To study the roles of corticosterone in the maturation of rat stomach, we used RU486, a GR antagonist42 that was previously tested and shown to reduce receptor traffic into the nucleus in gastric epithelial cells25. We attested RU486 efficiency in our protocol through the analyses of Sgk1 expression, which is a target of GR in different organs30,43,44. As expected44, we found that RU486 did not alter Nr3c1 (GR) and decreased Sgk1 mRNA, confirming that this antagonist can be used to reduce corticosterone effect in the gastric mucosa. As both EW and RU486 could influence body weight gain, we also checked it and observed that only dietary change reduced total mass, corroborating other reports27,40.

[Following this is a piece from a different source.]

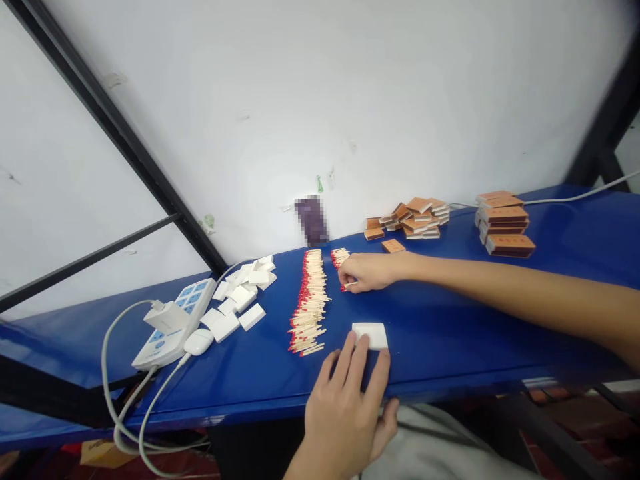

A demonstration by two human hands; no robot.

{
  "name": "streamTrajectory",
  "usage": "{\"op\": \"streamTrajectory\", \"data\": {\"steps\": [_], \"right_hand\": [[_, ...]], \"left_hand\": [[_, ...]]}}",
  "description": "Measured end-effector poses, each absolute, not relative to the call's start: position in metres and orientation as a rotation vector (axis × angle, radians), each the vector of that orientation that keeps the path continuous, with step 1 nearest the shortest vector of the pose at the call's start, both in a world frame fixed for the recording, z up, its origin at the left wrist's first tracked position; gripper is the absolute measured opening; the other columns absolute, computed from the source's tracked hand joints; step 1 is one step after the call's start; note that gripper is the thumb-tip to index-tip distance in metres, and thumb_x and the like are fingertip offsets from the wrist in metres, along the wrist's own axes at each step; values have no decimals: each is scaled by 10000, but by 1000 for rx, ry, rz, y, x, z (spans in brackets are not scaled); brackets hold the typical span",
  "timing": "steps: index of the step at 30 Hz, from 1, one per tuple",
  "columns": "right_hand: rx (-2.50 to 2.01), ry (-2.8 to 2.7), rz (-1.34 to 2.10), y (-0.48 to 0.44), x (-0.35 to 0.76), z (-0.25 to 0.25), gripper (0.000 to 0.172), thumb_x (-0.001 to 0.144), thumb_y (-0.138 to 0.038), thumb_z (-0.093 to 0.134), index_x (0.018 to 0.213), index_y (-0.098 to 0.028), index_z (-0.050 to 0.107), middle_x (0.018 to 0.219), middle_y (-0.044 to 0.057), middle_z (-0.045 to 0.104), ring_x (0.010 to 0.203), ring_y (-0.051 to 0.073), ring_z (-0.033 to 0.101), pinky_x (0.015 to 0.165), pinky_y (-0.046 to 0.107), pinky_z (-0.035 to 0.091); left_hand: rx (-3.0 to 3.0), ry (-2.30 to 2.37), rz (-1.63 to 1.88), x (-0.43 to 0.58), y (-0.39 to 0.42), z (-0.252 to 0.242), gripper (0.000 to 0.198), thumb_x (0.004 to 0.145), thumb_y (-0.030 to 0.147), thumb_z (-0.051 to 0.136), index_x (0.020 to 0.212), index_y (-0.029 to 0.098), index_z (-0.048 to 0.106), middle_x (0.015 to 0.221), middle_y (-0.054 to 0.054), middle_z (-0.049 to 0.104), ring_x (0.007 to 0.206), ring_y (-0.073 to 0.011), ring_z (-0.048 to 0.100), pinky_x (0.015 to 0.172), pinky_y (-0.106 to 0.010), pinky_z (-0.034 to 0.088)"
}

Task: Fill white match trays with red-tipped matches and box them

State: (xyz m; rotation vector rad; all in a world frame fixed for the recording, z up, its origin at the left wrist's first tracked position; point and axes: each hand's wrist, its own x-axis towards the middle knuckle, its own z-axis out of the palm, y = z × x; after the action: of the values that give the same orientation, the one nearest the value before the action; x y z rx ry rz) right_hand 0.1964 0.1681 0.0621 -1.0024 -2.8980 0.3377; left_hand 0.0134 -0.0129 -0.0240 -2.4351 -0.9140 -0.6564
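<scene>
My left hand point(347, 400) reaches in from the front edge, fingers outstretched, with fingertips resting on a small white matchbox tray point(371, 335). My right hand point(369, 271) is closed in a pinch just in front of a short row of red-tipped matches point(340, 257). A match point(351, 285) shows at its fingertips, though whether there are more is hidden. To the left of both hands, a long row of loose matches point(313, 300) runs from the wall toward me, red heads mostly on the left.
White trays point(225, 325) lie heaped at left by a power strip point(175, 333) with a charger and cables. Brown matchbox sleeves point(420, 217) are piled along the wall, with a neater stack point(507, 230) farther right. A pixelated purple item point(313, 220) leans on the wall.
</scene>
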Motion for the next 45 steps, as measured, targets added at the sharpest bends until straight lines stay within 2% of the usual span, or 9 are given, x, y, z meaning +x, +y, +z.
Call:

Because our aim was to detect the role of corticosterone on differentiation of secretory cells in early- weaned rats, we focused on molecular and morphological markers that allowed the identification of these populations. In the gastric mucosa of corpus region, mucin 5AC is produced only by surface mucous cells associated to Lewis antigens type 1 (Lea and Leb), whereas mucin 6 is secreted exclusively in the neck by MNC associated to Lewis antigens type 2 (Lex and Ley)45. We showed that EW increased Muc5ac and Muc6 expression in pups, and RU486 reversed such response only for Muc5ac. Transcription of mucins can be regulated by growth factors18,46, but synthesis through rER and Golgi Complex involves glycosylation enzymes47 that are also controlled by nutritional elements and corticosterone48. The actions of GC on mucins are controversial, mainly because of the variability among encoding genes and final glycoproteic products. In nasal epithelial cells, dexamethasone augments the expression of mucins 1, 8 and 16, whereas it decreases mucin 5b49,50. Interestingly, elevation of mucin 16 is reversed by RU486 in humans49, which similarly reduces galactosyl- and α-1,2-fucosyltransferase in the rat intestinal mucosa after hydrocortisone treatment51.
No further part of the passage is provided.